How to authenticate with dbms_crypto

Hi, I use 11.2.0.4 database and 4.0.3.16 SQL Developer to build the application in the 4.2.5.00.08 APEX. So far I've always used the APEX of authentication or service AD. I would like to create a new scheme of personal authentication with encrypted passwords, using a PL/SQL package. I copied and pasted most of this from discussion threads. I always wanted to be a programmer, alas, my hopes are fading. I know that you people can do this in your sleep. I can create the user and encrypt the password, however, I can not authenticate on the encrypted password. Can I have mucked cela up while trying different threads. I think the problem is the process on the page, or I can not be in the way of the correct settings. P101_PASSWORD is a type of password to APEX. When I have a comment - AND student_password = v_hash, it works, but of course, he don't know the password. I appreciate the tips.

Peter

DECLARE

Result number: = 0;

BEGIN

result: = AUTH_PKG.authenticate_user (p_user_name_in = >: P101_USERNAME, p_password_in = >: P101_PASSWORD);

IF (result = 0)

THEN

wwv_flow_custom_auth_std.post_login

(P_UNAME = >: P101_USERNAME,)

P_PASSWORD = >: P101_PASSWORD,.

P_SESSION_ID = > v ('APP_SESSION').

P_FLOW_PAGE = >: APP_ID | » :1');

ON THE OTHER

owa_util.

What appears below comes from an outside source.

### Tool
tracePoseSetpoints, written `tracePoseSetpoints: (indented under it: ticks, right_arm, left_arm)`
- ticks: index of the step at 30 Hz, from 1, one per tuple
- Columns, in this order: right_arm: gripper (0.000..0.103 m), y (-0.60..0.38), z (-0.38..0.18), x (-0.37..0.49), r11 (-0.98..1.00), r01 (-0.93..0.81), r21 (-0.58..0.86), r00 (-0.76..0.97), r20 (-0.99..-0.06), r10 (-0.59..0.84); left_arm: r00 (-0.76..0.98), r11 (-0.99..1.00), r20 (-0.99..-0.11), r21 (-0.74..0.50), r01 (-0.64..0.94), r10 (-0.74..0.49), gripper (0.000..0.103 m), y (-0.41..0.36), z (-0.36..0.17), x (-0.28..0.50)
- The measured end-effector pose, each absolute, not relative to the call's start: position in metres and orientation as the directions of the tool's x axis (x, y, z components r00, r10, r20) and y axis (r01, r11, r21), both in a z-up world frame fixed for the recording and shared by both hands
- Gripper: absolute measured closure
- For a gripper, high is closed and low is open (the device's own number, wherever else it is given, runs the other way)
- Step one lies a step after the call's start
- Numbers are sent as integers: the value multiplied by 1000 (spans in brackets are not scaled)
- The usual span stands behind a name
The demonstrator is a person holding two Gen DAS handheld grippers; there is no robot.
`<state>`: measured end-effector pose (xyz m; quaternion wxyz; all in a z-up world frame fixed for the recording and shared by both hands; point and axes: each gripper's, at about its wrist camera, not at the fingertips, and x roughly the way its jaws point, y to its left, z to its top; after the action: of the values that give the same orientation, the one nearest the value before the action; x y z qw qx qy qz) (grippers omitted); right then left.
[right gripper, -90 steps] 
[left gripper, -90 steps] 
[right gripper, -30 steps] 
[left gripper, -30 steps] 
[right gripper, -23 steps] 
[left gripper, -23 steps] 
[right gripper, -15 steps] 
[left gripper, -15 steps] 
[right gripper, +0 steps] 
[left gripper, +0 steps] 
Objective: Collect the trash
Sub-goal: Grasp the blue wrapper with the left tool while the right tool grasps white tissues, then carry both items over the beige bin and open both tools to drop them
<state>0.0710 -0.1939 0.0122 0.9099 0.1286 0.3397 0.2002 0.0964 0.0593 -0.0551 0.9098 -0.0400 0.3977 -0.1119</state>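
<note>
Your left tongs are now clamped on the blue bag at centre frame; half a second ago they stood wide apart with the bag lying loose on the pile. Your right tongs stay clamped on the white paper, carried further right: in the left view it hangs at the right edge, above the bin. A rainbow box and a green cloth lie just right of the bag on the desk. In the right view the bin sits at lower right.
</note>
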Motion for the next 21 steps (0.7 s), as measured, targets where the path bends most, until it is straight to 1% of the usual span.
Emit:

REDIRECT_URL ('f? p = & APP_ID.:101: & SESSION.) ") ;

END IF;

END;

The error is... additional_info: ORA-20001: year XXX tainted to authenticate the user - ORA-06502: PL & #x2F; SQL: a digital error or value: hex to raw conversion error

CREATE TABLE 'STUDENT '.

(NUMBER OF 'STUDENT_ID',

VARCHAR2 (100 BYTE) "E-MAIL."

VARCHAR2 (100 BYTE) "STUDENT_PASSWORD."

'STUDENT_PK' CONSTRAINT PRIMARY KEY ('STUDENT_ID")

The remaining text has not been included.